Kölner Regens: Junge Leute "erleben uns tatsächlich nicht mehr als relevant"

Pfarrer Regamy Thillainathan
Foto: Erzbistum Köln

Der Regens des Kölner Priesterseminars, Regamy Thillainathan, gab am Donnerstag im Gespräch mit dem Domradio zu: "Die jungen Menschen erleben uns tatsächlich nicht mehr als relevant in ihrem eigenen Leben."

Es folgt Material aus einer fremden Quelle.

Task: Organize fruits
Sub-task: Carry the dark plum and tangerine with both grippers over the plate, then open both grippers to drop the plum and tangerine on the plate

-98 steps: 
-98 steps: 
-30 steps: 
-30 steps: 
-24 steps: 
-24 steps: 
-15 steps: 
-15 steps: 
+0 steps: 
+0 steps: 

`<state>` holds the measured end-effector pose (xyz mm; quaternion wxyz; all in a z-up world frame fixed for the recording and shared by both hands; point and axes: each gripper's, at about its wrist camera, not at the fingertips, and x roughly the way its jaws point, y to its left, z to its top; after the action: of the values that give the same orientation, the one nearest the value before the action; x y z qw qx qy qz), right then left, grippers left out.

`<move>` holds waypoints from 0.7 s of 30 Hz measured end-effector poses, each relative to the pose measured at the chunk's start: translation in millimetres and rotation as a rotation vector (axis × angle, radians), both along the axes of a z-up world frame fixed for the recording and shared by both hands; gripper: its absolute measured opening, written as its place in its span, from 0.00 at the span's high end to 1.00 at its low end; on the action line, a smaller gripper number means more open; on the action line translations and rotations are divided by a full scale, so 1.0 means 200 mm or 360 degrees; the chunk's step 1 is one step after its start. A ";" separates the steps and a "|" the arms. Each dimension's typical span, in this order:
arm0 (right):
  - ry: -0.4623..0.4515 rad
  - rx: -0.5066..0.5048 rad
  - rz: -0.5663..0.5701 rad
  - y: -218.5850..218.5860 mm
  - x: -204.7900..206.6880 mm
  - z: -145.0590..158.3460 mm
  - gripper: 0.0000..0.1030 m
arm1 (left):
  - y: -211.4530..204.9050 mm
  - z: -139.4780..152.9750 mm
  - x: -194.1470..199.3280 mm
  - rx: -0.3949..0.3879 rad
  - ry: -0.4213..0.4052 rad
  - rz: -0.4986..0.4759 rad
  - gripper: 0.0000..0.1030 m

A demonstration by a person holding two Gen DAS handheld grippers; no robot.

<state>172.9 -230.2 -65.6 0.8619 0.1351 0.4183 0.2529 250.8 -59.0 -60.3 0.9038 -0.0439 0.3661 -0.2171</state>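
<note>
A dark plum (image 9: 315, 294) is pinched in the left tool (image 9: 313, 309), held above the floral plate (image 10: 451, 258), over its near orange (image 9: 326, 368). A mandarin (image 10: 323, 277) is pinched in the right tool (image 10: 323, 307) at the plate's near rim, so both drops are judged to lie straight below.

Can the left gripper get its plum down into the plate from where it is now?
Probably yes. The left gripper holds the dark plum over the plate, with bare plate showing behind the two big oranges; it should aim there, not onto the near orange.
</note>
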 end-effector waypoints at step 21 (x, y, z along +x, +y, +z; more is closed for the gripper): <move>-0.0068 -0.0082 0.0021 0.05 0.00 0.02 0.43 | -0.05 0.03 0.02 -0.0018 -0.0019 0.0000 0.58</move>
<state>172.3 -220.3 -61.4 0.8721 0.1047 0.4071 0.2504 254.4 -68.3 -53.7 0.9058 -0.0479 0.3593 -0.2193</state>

Er verstehe die jungen Leute, die mit der Kirche "nichts anfangen" könnten, so Thillainathan. Man beschäftige sich in der Kirche "zu sehr mit unseren eigenen strukturellen Fragen", anstatt "dort zu sein, wo die Menschen uns brauchen".

Entscheidend sei nun: "Ist es uns wichtiger, weiterhin Gestalt und Struktur und viel Liebgewonnenes zu erhalten oder uns auf die wesentlichen Kerngeschäfte der Kirche zu konzentrieren, die da Verkündigung und Diakonie wären."

Als Regens, der zuvor auch für die Berufungspastoral der Erzdiözese Köln zuständig war, stelle er fest, dass sich "oft die Menschen, die vor Ort Kirche erfahren haben", für einen geistlichen oder pastoralen Beruf entscheiden.

"Aber die Möglichkeiten, wo junge Menschen genau diese Erfahrung machen können, nämlich dass die Kirche vor Ort lebt und dass diese Kirche vor Ort dadurch lebt, dass sie da sind und dieser Kirche ein Gesicht geben, werden tatsächlich weniger", räumte Thillainathan ein. "Da sollten wir uns schon Sorgen machen."

Mit Blick auf Berufungen heute sagte der Regens: "Wenn jemand heutzutage Lust hat, sich für die Kirche senden zu lassen, für die Kirche zu arbeiten, dann sollte er Qualitäten mitbringen, die eines Bauarbeiter, einer Bauarbeiterin würdig sind. Anpacken, Ärmel hochkrempeln und auch sich im übertragenen Sinne in den Schmutz des Lebens und auch den Schmutz der Struktur der Kirche hinab zu begeben."